Gmail and Mac/iOS Mail already support video playback directly from their inboxes. There were multiple vendors at the conference offering video-in-email solutions, and their services were reasonably priced. Moreover, Michael Barber of barber&hewitt spoke at length about how video will become a must for email marketers, since they lose a lot of potential customers when they have to click outside of the email to watch content. In fact, he used the term “mailable microsites” to describe what email will turn into – rich, customized, dynamic web pages, which of course will contain video and GIFs.
You won’t see this very soon for B2B, however. Why? Outlook and a few other email programs still don’t support video-in-email. But it’s already here for B2C.
Content creators like YouTube influencer Elise Strachan (of My Cupcake Addiction fame and founder of MCA Productions) stressed the directness and intimacy of the most successful content online. Many other email and online marketing specialists stressed the need for personalization based on data gathered from a user’s digital footprint – everything from when they open emails, to what they browse for online, and that’s right, what language he or she speaks.
So what does this mean about the content that will win the digital marketing race? It won’t be the glossiest content, or the most attention-grabbing. It will be content that speaks to each user directly, with humor, and of course, which will speak the user’s language – whether that’s in cultural, generational, or linguistic terms.
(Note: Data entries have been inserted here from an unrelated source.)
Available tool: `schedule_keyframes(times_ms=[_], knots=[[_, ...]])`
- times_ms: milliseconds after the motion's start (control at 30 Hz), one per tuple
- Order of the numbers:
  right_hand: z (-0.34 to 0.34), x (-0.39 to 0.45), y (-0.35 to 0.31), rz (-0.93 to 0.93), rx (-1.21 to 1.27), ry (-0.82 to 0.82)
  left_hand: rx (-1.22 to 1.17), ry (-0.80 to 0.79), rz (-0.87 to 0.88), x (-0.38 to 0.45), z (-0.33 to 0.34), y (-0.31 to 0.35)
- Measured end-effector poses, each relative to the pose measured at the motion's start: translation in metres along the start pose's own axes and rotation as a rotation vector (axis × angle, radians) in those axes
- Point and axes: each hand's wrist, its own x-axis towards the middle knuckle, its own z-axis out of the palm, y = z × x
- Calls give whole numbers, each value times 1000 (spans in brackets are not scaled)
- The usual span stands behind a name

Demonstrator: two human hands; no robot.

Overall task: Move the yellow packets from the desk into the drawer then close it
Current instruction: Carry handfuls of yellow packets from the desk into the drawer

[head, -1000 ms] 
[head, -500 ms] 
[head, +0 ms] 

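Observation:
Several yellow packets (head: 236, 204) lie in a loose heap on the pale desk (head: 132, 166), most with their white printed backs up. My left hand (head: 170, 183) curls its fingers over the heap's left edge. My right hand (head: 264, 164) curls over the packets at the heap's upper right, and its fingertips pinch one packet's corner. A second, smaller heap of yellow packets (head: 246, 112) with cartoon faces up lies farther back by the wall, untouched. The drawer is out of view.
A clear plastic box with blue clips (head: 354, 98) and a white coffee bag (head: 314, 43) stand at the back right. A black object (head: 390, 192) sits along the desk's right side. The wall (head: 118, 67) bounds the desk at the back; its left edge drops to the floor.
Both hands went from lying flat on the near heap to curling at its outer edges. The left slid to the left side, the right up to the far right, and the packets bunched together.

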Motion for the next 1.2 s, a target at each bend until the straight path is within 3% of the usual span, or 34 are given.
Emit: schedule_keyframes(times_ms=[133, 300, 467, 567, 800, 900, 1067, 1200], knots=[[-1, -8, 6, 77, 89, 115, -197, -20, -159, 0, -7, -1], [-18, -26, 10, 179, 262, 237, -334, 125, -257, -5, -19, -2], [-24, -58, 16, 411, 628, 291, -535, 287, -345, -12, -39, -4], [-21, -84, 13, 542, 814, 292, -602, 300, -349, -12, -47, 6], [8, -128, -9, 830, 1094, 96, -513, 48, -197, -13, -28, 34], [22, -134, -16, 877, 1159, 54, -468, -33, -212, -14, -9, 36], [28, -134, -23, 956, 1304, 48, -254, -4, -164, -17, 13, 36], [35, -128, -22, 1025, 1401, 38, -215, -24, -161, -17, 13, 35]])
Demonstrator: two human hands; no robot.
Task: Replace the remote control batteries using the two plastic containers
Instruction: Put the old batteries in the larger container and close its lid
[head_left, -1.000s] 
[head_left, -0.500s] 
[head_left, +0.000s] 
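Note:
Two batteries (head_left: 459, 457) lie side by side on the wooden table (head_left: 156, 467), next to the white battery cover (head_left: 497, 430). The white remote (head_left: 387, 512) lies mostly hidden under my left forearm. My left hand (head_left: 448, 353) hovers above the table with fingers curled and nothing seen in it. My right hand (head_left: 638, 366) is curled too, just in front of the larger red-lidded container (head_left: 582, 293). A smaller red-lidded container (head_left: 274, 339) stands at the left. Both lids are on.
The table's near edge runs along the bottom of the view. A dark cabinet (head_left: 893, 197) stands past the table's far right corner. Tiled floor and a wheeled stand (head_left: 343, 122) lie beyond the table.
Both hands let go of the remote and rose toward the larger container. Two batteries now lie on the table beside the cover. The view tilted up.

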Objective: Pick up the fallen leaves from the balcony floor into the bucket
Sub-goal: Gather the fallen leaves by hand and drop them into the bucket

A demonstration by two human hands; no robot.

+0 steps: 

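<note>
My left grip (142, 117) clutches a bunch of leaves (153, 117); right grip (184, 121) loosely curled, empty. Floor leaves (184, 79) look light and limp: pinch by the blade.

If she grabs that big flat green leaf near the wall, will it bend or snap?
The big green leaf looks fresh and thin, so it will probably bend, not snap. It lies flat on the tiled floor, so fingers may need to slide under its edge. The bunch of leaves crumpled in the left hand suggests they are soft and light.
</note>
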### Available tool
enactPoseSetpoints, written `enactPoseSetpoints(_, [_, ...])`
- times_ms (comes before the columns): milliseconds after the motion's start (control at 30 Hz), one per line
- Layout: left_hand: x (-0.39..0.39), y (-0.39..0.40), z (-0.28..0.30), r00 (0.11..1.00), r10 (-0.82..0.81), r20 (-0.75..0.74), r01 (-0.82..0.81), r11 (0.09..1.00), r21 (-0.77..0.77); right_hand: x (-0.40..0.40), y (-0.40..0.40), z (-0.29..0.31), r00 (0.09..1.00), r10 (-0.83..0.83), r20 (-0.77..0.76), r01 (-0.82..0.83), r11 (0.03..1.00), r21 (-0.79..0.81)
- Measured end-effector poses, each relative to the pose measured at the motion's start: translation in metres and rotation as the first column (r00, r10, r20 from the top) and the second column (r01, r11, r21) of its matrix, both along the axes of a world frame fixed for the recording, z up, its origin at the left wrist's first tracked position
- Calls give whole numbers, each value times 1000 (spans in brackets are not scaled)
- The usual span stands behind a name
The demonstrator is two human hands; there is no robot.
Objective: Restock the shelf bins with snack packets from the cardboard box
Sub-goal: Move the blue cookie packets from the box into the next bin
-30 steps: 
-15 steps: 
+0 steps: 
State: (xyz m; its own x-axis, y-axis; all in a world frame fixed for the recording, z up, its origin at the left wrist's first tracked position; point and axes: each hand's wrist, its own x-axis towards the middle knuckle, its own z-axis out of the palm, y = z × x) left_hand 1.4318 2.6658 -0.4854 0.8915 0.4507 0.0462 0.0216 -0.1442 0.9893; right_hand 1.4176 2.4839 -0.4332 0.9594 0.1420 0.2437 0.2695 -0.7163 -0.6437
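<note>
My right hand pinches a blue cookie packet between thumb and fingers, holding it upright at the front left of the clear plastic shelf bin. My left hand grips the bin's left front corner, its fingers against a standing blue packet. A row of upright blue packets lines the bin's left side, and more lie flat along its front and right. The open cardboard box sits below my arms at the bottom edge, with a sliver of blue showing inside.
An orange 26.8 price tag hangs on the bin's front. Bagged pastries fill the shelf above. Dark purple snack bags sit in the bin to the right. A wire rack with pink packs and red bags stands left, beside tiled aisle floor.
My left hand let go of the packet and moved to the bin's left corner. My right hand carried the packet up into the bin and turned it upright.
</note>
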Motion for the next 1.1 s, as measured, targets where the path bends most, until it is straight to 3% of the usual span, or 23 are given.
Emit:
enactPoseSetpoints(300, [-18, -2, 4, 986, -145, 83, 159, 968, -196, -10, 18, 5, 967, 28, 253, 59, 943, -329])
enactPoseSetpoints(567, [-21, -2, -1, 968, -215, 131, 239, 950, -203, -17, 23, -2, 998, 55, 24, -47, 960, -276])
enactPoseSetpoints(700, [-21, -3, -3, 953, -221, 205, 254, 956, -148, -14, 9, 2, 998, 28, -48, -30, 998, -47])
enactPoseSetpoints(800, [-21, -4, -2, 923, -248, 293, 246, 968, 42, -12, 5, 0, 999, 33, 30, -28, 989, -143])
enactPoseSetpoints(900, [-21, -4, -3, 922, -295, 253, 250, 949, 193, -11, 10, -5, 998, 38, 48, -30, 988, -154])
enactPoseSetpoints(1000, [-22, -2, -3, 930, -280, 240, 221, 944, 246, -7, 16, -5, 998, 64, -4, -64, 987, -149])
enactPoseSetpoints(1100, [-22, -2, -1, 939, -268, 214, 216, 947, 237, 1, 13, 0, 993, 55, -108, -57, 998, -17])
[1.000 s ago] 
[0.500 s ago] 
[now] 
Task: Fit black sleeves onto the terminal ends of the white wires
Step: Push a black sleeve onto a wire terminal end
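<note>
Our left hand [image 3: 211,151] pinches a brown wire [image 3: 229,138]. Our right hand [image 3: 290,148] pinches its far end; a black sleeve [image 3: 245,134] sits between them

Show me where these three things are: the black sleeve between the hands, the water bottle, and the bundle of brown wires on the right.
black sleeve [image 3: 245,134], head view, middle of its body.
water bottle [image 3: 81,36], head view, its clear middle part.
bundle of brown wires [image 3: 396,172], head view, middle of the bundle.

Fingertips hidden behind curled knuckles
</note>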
More sophisticated data aggregation will mean content that’s customized in more ways. Likewise, that content will almost certainly require vast amounts of personable, impactful, relatable, and topical videos. In linguistic terms, in means that the content will need to be localized in ways that don’t make it lose its immediacy. After all, that’s the only way that any piece of digital content will be able to stand out in the tidal wave of information online. Moreover, because this content will have to be topical and hit very small optimal delivery windows, the localization workflows will have to be very tight, to ensure fresh and reactive media.
So what can audio/video translation & localization professionals expect? For starters, more online video content, even more than we’re seeing now. We’ll also see tighter turn-arounds – in fact, we’re seeing them already for reactive, topical content. And in some cases, more challenging content itself, because it will be sophisticated in regards to the online space, but may also not be created to broadcast standards, meaning no split music & effects tracks for lip-sync dubbing, or textless versions for subtitling. But this is the revolution that’s coming – indeed, that’s already here.